◆ **Goal of the exercise**
Find the word "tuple" in the data, then copy each line where it is found.

◆ **Given entries**
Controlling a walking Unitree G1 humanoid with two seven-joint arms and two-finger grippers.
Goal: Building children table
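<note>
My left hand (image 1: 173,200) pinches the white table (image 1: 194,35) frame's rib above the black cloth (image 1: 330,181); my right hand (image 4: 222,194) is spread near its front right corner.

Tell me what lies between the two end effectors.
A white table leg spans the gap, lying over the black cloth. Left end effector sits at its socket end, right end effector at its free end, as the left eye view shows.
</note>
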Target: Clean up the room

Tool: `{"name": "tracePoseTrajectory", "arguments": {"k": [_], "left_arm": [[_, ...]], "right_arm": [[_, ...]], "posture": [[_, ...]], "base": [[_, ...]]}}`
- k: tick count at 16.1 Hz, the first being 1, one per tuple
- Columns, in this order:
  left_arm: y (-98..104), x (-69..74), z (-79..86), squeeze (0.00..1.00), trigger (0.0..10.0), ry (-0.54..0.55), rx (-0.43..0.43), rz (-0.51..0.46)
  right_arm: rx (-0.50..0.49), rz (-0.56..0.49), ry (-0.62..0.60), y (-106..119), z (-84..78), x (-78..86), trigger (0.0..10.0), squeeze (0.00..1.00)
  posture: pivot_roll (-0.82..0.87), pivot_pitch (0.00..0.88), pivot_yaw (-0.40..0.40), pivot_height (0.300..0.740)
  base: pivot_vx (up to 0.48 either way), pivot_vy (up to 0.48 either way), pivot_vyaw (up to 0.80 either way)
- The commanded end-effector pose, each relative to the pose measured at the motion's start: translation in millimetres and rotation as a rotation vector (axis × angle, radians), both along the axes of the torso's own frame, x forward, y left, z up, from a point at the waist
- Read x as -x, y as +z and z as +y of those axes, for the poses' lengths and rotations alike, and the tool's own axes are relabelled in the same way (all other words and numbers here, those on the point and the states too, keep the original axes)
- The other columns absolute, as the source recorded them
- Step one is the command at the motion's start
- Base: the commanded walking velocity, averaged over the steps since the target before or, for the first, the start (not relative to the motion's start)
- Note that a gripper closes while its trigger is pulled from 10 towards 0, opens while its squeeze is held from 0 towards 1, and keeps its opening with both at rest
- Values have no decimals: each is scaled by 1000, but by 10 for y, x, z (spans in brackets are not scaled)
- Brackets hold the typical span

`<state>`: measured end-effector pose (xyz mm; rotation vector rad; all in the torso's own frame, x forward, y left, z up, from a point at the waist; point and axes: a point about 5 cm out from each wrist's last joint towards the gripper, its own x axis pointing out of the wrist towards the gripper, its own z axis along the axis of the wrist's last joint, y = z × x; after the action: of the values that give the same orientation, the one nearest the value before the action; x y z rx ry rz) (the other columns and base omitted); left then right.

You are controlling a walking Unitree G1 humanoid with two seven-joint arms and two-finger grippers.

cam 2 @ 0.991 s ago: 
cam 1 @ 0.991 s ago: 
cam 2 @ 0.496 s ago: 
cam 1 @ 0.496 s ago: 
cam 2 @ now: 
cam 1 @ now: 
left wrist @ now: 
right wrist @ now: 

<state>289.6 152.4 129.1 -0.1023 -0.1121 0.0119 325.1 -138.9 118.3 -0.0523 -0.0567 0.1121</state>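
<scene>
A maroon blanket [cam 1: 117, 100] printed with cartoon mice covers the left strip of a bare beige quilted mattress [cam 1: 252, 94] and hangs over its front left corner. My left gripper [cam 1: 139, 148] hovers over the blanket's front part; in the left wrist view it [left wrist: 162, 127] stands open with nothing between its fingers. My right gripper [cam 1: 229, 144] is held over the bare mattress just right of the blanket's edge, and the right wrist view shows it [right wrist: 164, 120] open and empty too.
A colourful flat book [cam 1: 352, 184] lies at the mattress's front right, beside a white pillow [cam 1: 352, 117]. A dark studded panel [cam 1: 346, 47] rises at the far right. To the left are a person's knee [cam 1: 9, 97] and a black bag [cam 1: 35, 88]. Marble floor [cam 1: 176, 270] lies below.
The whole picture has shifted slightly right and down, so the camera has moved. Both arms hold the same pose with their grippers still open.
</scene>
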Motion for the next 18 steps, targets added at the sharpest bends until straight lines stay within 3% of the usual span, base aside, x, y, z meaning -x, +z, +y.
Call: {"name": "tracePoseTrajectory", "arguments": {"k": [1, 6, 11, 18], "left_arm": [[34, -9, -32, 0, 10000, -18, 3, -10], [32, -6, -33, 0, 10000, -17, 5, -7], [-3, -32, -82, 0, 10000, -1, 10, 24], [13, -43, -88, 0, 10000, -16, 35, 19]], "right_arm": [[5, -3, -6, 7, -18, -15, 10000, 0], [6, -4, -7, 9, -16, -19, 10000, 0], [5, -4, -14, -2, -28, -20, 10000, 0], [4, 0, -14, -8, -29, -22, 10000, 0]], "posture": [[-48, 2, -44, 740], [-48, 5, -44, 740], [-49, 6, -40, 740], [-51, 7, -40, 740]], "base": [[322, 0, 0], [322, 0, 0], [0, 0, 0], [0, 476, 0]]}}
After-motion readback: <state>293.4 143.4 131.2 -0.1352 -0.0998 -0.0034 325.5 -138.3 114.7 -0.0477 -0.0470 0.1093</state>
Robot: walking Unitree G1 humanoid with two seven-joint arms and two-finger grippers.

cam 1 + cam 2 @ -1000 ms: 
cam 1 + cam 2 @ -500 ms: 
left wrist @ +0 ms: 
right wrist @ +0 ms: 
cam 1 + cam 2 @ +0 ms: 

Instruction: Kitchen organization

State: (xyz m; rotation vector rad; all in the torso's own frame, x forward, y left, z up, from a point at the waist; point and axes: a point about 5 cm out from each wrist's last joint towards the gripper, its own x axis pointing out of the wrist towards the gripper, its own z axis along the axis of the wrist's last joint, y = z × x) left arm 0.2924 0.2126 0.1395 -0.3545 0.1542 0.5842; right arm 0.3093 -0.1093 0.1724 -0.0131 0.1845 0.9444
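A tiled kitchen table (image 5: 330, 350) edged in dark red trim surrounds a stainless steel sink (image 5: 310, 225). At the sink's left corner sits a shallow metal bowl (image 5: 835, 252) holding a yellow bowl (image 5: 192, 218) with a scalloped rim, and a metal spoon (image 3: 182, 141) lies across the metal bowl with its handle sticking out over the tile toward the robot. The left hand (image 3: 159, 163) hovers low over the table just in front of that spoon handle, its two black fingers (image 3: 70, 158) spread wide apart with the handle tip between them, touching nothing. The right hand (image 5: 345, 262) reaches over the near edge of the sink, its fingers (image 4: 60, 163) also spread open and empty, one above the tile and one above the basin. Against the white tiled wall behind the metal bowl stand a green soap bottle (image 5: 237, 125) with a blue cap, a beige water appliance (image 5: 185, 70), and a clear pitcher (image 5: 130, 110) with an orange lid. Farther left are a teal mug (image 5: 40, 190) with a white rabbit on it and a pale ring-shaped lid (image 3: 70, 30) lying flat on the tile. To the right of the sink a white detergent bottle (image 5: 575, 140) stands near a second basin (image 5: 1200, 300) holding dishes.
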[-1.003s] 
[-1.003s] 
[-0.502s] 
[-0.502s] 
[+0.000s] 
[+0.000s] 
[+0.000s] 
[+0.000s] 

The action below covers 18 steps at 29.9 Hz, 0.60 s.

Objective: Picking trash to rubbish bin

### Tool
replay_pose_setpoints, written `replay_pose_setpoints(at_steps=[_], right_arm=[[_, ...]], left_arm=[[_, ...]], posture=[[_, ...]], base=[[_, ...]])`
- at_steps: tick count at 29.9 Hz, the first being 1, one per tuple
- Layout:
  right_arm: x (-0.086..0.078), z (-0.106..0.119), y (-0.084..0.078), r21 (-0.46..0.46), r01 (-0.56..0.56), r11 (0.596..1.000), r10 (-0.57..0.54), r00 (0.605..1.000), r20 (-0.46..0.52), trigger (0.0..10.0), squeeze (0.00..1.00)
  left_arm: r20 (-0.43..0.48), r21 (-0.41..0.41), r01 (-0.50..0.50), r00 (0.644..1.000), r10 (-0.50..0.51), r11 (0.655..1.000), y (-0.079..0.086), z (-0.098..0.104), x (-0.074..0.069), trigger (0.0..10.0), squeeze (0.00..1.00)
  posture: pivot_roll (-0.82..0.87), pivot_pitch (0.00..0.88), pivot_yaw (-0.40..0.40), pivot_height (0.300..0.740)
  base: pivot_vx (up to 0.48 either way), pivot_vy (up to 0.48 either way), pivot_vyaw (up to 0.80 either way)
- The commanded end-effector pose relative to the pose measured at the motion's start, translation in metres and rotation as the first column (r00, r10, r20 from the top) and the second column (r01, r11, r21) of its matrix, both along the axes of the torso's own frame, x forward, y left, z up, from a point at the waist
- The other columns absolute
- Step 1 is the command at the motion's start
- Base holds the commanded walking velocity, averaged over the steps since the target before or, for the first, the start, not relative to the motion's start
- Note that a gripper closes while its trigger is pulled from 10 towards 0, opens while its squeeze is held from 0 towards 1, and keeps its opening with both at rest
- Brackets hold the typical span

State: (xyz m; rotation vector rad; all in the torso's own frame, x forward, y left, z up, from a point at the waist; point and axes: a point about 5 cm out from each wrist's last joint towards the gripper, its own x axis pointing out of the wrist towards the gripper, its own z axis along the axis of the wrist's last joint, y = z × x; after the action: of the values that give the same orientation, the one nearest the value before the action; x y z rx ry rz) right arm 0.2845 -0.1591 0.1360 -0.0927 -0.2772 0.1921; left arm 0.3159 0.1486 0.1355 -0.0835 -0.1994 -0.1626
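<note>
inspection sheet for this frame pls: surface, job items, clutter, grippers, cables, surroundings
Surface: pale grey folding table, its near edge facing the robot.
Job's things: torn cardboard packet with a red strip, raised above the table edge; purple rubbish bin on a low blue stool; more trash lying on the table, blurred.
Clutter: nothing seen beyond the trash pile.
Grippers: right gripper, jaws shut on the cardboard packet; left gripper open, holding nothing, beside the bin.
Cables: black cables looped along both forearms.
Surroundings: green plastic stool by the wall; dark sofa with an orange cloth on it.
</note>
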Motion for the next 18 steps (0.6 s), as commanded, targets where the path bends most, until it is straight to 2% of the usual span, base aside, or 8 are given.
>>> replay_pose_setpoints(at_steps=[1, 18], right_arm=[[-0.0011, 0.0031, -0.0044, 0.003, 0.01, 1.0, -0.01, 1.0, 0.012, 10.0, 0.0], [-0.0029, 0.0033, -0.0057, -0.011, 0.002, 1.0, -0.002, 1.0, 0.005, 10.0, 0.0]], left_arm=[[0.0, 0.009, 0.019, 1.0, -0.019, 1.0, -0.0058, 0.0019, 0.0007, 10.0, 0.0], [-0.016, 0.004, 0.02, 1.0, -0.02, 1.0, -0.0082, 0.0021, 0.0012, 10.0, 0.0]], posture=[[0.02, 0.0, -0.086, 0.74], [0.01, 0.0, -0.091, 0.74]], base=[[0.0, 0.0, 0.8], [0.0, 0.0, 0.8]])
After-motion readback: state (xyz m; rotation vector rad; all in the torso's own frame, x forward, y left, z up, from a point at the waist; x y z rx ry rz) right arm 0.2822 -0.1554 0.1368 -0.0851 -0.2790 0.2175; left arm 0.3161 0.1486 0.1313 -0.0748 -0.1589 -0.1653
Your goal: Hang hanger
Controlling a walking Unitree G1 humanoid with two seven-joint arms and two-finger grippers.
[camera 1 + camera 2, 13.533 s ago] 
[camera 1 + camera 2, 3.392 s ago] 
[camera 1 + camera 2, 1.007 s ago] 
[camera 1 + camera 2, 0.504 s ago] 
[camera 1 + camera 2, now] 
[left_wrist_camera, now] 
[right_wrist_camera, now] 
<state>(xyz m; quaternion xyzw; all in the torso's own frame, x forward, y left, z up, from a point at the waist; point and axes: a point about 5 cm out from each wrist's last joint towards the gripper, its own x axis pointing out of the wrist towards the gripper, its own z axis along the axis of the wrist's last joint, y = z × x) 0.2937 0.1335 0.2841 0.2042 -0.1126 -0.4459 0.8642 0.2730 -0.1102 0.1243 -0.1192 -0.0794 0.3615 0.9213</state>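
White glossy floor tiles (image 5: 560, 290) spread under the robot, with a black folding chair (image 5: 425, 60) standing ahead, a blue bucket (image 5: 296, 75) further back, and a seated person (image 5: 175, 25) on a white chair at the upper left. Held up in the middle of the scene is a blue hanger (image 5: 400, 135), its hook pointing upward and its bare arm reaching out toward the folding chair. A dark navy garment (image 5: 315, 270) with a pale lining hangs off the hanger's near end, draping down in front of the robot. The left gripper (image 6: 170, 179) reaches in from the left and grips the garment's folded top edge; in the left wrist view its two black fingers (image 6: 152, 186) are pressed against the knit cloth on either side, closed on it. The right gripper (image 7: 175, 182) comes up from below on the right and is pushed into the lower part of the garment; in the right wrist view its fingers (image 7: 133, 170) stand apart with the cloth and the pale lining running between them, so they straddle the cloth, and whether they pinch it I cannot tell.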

◆ **Response to this exercise**
- k: tick count at 16.1 Hz, the first being 1, one per tuple
- at_steps: tick count at 29.9 Hz, the first being 1, one per tuple

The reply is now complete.